**Exercise details**. Look below for the line containing "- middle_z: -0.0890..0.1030"; from there, print each line exactly up to and including the line containing "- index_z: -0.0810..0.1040", and stop.

Content starts

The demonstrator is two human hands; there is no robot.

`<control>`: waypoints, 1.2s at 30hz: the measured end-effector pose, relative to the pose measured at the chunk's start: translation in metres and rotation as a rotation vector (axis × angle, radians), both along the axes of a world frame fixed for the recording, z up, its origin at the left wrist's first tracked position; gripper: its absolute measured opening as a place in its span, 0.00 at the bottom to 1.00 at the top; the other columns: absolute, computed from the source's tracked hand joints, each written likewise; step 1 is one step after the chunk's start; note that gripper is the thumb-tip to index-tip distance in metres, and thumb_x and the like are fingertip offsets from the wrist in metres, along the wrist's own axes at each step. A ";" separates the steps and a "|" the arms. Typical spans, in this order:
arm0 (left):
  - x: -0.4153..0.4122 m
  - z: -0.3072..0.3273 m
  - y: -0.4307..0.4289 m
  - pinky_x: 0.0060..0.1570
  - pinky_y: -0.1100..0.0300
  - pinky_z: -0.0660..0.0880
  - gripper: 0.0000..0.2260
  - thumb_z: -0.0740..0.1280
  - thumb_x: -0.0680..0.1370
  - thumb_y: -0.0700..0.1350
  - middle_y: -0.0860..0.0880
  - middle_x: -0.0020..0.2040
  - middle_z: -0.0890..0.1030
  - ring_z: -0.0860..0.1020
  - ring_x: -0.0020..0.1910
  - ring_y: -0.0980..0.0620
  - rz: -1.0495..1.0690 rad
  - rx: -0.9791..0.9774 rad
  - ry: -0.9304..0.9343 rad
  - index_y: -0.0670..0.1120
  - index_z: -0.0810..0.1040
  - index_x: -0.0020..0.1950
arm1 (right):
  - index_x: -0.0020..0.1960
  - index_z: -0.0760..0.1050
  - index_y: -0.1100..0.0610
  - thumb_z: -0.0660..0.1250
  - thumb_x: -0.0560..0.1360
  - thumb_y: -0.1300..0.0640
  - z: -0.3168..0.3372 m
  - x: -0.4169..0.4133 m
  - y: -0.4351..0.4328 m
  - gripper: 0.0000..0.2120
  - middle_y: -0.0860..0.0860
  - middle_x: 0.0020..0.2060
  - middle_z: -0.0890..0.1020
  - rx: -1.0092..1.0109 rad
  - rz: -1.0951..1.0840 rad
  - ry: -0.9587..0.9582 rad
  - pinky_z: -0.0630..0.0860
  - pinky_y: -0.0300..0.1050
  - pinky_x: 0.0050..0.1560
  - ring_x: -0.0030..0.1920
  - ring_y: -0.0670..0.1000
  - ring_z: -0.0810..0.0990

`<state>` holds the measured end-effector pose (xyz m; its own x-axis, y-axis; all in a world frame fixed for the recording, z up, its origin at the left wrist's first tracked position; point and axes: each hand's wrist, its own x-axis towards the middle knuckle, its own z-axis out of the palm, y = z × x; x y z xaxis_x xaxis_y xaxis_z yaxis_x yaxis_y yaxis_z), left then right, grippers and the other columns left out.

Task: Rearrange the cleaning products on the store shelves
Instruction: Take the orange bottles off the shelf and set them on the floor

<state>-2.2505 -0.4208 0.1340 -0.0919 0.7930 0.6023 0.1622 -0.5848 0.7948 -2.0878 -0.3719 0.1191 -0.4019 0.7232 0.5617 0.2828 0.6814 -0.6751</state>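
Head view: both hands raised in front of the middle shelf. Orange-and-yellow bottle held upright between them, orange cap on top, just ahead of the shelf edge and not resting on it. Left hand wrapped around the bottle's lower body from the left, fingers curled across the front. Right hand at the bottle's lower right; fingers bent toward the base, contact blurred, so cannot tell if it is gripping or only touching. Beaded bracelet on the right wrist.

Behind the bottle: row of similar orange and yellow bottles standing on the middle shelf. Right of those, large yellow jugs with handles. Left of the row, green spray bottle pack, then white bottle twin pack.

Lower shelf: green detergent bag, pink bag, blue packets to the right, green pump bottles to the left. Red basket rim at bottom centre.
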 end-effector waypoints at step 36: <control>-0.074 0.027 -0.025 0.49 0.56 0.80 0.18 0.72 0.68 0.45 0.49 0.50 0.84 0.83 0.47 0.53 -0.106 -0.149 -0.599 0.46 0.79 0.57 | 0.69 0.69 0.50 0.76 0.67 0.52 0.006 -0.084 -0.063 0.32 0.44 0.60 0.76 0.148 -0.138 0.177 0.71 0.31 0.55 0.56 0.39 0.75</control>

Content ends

**Result of the exercise**.
  - middle_z: -0.0890..0.1030
  - ring_z: -0.0860..0.1020
  - ring_x: -0.0020..0.1910
  - ring_y: -0.0980..0.0620
  - rz: -1.0495..1.0690 rad
  - rx: -0.9791..0.9774 rad
  - ry: -0.9304..0.9343 rad
  - index_y: -0.0670..0.1120
  - index_z: -0.0810..0.1040

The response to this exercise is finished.